Set down the data below from its first line to the line holding "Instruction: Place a", inclusive; omit all pictures.

### Task inputs

++++++++++

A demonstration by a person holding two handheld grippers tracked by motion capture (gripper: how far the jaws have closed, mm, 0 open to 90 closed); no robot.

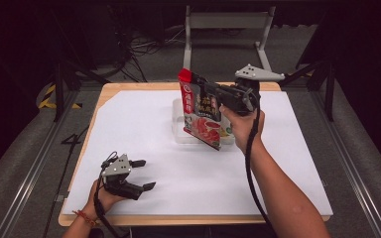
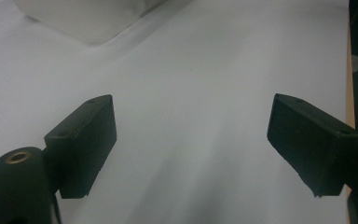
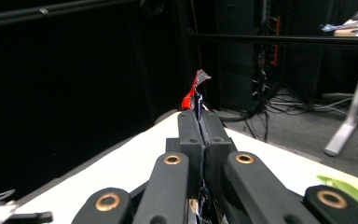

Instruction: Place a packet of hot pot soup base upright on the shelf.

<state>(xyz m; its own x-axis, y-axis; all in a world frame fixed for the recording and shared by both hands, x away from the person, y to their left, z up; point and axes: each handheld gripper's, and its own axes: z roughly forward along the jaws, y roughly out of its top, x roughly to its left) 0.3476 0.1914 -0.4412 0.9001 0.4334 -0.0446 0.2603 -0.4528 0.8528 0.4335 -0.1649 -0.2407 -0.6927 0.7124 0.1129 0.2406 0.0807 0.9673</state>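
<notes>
Above the far middle of the table [image 1: 129, 129] I have my right gripper [image 1: 209, 90] clamped on the upper edge of a red printed food pouch [image 1: 202, 111], which hangs tilted, red top corner up and to the left, bottom corner down toward me. Looking along that gripper's own camera, both black jaws are pressed flat together with the pouch's thin edge [image 3: 196, 91] sticking out past the tips, so the grip looks firm. Directly beneath and behind the pouch sits a clear plastic container [image 1: 179, 130]; the pouch's lower end seems to hang just over it, though I cannot tell whether they touch. That is the relation I judge the next move turns on: the pouch's long axis runs steeply downward into the container's opening, so I would lower or release it there. My left gripper [image 1: 143, 174] rests well apart at the near left of the white surface, jaws spread wide on nothing, with the container's corner [image 2: 81, 21] ahead of it
</notes>
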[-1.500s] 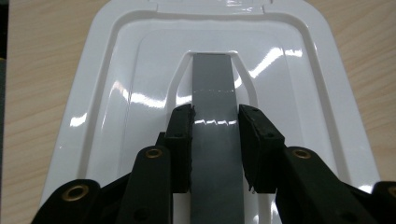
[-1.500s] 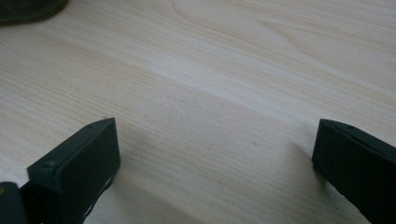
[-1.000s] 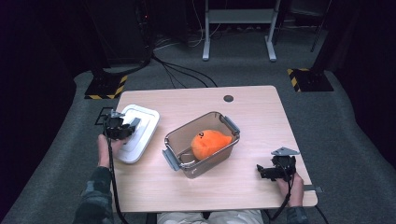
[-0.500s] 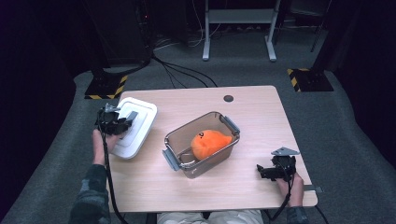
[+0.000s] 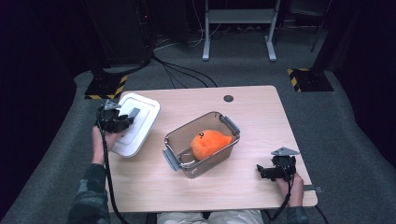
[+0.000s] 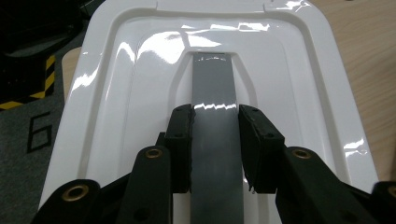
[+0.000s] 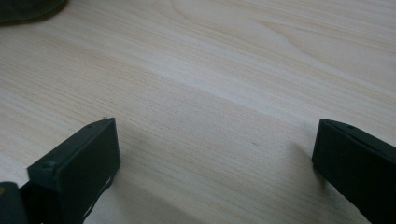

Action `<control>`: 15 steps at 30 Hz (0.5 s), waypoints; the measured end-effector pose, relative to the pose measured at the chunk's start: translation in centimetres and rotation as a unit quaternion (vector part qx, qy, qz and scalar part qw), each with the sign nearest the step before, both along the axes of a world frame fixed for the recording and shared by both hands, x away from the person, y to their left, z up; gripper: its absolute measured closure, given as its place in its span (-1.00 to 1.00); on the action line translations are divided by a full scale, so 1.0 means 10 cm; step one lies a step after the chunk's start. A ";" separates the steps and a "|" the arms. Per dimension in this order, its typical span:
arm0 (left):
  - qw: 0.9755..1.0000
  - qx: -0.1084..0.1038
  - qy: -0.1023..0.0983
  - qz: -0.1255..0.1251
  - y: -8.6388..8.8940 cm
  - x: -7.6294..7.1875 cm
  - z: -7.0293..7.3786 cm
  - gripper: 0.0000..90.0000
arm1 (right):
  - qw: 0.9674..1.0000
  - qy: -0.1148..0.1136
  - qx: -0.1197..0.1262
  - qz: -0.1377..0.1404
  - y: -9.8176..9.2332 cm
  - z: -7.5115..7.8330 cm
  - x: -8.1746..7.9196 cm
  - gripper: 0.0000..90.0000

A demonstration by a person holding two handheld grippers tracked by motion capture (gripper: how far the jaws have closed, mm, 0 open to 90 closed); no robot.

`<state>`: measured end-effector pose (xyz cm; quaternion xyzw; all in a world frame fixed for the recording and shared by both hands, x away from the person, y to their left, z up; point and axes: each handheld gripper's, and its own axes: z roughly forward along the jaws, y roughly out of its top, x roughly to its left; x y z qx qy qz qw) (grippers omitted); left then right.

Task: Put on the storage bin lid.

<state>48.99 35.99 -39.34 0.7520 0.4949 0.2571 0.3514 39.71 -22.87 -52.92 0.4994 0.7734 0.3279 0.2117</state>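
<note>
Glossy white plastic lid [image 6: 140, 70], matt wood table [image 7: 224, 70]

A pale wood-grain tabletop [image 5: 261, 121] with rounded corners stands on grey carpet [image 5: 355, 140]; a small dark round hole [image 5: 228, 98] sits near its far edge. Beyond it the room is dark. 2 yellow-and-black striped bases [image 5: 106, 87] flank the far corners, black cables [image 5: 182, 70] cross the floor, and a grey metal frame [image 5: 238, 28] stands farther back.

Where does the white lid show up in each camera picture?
High view: white lid at the table's left edge, under the left gripper.
Left gripper view: lid spans the frame; fingers clamp its grey handle.
Right gripper view: not in it.
Shared landmark: the wooden table.
</note>
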 end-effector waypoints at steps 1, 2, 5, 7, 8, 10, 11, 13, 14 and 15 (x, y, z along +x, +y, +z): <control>1.000 0.003 -0.004 -0.005 -0.01 -0.01 0.02 0.48 | 1.000 0.000 -0.001 -0.001 0.00 0.00 0.00 -1.00; 1.000 0.005 -0.002 -0.009 -0.02 -0.01 0.04 0.48 | 1.000 0.000 -0.001 -0.001 0.00 0.00 0.00 -1.00; 1.000 0.006 -0.008 -0.018 -0.08 -0.04 0.09 0.48 | 1.000 0.000 0.000 0.000 0.00 0.00 0.00 -1.00; 1.000 0.005 -0.011 -0.024 -0.12 -0.05 0.13 0.48 | 1.000 0.000 0.000 0.000 0.00 0.00 0.00 -1.00; 1.000 0.005 -0.012 -0.027 -0.14 -0.05 0.15 0.48 | 1.000 0.000 0.000 0.000 0.00 0.00 0.00 -1.00; 0.999 0.003 -0.011 -0.034 -0.18 -0.06 0.18 0.48 | 1.000 0.000 0.000 0.000 0.00 0.00 0.00 -1.00; 0.999 0.002 -0.016 -0.036 -0.20 -0.06 0.20 0.48 | 1.000 0.000 0.000 0.000 0.00 0.00 0.00 -1.00; 0.999 0.006 -0.016 -0.043 -0.24 -0.08 0.24 0.48 | 1.000 0.000 -0.001 -0.001 0.00 0.00 0.00 -1.00; 0.999 0.006 -0.019 -0.049 -0.27 -0.08 0.26 0.48 | 1.000 0.000 0.000 0.000 0.00 0.00 0.00 -1.00; 0.998 0.007 -0.020 -0.051 -0.29 -0.09 0.27 0.48 | 1.000 0.000 0.000 0.000 0.00 0.00 0.00 -1.00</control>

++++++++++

### The answer
A demonstration by a person holding two handheld grippers tracked by motion capture (gripper: how far the jaws have closed, mm, 0 open to 90 closed); no robot.


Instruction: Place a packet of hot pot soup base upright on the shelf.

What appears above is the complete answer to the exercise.